**What you are asked to do**:
Here the job is to transcribe only the lines from the one containing "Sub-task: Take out" through the last line below, exactly as written; please leave out pictures.

**Data excerpt**:
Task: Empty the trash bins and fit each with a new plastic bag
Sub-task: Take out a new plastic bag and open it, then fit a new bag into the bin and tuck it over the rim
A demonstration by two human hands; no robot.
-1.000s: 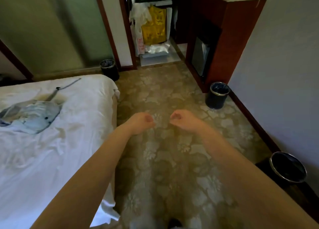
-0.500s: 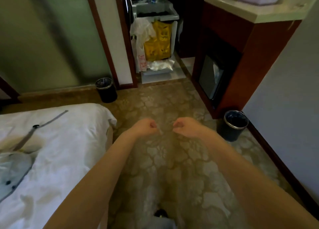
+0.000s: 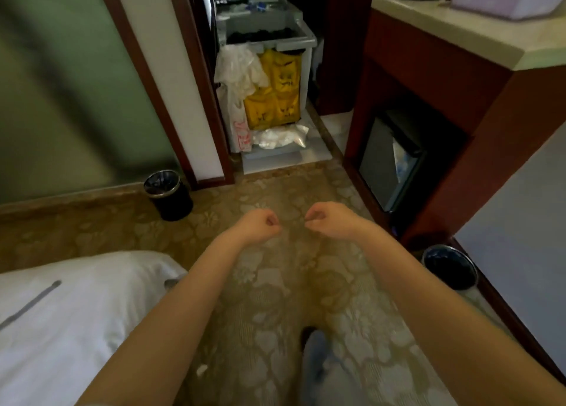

**Task output**:
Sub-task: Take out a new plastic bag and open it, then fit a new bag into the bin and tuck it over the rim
A demonstration by two human hands; no robot.
-1.000s: 
-0.500s: 
+0.000s: 

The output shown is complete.